- _ACTIVITY_:
Retype all data exactly as given. Pictures should not be retyped.
[COLLECTED DATA Boundary: Start]
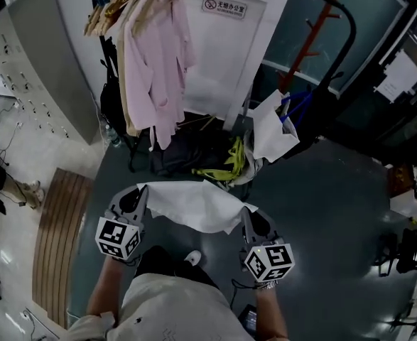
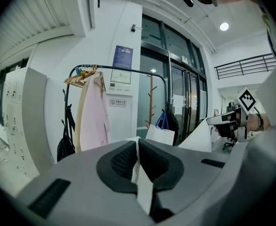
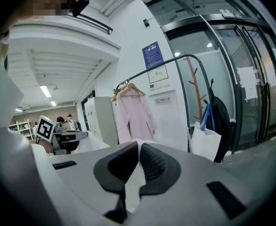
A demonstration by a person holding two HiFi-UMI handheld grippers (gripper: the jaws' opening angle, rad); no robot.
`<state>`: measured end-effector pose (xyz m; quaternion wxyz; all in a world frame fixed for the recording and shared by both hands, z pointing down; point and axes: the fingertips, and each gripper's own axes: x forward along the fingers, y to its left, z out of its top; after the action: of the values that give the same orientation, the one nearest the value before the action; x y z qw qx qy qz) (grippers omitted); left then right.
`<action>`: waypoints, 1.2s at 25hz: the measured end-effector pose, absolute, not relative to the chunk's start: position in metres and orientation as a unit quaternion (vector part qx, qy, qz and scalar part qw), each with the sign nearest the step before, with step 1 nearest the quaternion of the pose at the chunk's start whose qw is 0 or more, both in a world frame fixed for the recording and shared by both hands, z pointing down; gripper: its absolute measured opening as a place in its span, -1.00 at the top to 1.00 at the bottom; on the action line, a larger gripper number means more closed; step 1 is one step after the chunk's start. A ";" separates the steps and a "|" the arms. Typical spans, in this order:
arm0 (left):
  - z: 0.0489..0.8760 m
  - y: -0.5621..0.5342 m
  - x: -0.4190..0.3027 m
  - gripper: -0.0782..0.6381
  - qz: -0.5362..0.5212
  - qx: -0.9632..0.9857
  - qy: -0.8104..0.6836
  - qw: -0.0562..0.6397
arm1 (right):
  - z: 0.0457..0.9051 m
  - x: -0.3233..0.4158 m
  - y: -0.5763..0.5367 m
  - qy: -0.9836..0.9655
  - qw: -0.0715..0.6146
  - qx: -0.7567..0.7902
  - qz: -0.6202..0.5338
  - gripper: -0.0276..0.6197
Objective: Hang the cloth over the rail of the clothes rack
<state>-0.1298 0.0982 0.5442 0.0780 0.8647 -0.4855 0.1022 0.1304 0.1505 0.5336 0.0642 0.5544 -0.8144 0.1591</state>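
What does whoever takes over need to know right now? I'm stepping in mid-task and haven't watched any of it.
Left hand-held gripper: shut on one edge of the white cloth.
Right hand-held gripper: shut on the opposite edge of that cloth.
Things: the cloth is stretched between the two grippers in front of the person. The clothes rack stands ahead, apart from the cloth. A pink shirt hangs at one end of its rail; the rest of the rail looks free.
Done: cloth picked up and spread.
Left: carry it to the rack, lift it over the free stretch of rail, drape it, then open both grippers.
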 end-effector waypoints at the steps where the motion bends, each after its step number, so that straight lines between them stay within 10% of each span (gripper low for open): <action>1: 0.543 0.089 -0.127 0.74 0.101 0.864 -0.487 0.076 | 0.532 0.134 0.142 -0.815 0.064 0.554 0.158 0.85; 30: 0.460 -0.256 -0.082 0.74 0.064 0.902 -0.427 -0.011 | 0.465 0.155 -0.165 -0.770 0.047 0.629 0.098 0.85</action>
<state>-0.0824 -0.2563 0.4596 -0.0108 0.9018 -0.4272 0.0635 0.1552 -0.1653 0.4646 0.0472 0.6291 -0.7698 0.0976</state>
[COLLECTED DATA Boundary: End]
- _ANSWER SECTION_:
A demonstration by a person holding two HiFi-UMI handheld grippers (gripper: the jaws' opening angle, rad); no robot.
`<state>`: measured end-effector pose (xyz m; quaternion wxyz; all in a world frame fixed for the recording and shared by both hands, z pointing down; point and axes: the fingertips, and each gripper's own axes: x forward along the fingers, y to its left, z out of its top; after the action: of the values that give the same orientation, the one nearest the value before the action; x y z qw qx qy qz) (grippers omitted); left then right.
`<action>`: waypoints, 1.2s at 25hz: the measured end-effector pose, absolute, not relative to the chunk's start: position in metres and orientation as a unit quaternion (vector part qx, qy, qz and scalar part qw), each with the sign nearest the step before, with step 1 nearest the quaternion of the pose at the chunk's start whose qw is 0 or more, both in a world frame fixed for the recording and shared by both hands, z pointing down; gripper: its absolute measured opening as a place in its span, -1.00 at the top to 1.00 at the bottom; on the action line, a larger gripper number means more closed; step 1 is one step after the chunk's start. A ";" separates the steps and a "|" the arms. Typical spans, in this order:
arm0 (left):
  - z: 0.0489..0.8760 m
  - y: -0.5621..0.5342 m
  - x: -0.4190..0.3027 m
  - gripper: -0.0782..0.6381
  - qz: -0.5362..0.5212
  - qx: -0.9632..0.9857
  - qy: -0.8104..0.6836
  - qw: -0.0562..0.6397
arm1 (right):
  - z: 0.0457..0.9051 m
  - x: -0.3233..0.4158 m
  - y: -0.5763..0.5367 m
  - qy: -0.9836..0.9655
  - qw: -0.0715..0.6146
  - qx: -0.7567..0.7902
  - qz: -0.6202..0.5338
  - gripper: -0.0276..0.6197
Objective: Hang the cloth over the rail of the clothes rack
<state>-0.1298 0.0982 0.5442 0.0780 0.8647 -0.4855 0.1022 0.1304 0.1505 0.5336 0.0642 0.5544 -0.8144 0.1591</state>
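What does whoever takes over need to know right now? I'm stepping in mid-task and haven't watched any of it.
Left hand-held gripper: shut on one edge of the white cloth.
Right hand-held gripper: shut on the opposite edge of that cloth.
Things: the cloth is stretched between the two grippers in front of the person. The clothes rack stands ahead, apart from the cloth. A pink shirt hangs at one end of its rail; the rest of the rail looks free.
Done: cloth picked up and spread.
Left: carry it to the rack, lift it over the free stretch of rail, drape it, then open both grippers.
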 end-effector waypoints at the steps where the motion bends, each after its step number, so that straight lines between them stay within 10% of each span (gripper low for open): <action>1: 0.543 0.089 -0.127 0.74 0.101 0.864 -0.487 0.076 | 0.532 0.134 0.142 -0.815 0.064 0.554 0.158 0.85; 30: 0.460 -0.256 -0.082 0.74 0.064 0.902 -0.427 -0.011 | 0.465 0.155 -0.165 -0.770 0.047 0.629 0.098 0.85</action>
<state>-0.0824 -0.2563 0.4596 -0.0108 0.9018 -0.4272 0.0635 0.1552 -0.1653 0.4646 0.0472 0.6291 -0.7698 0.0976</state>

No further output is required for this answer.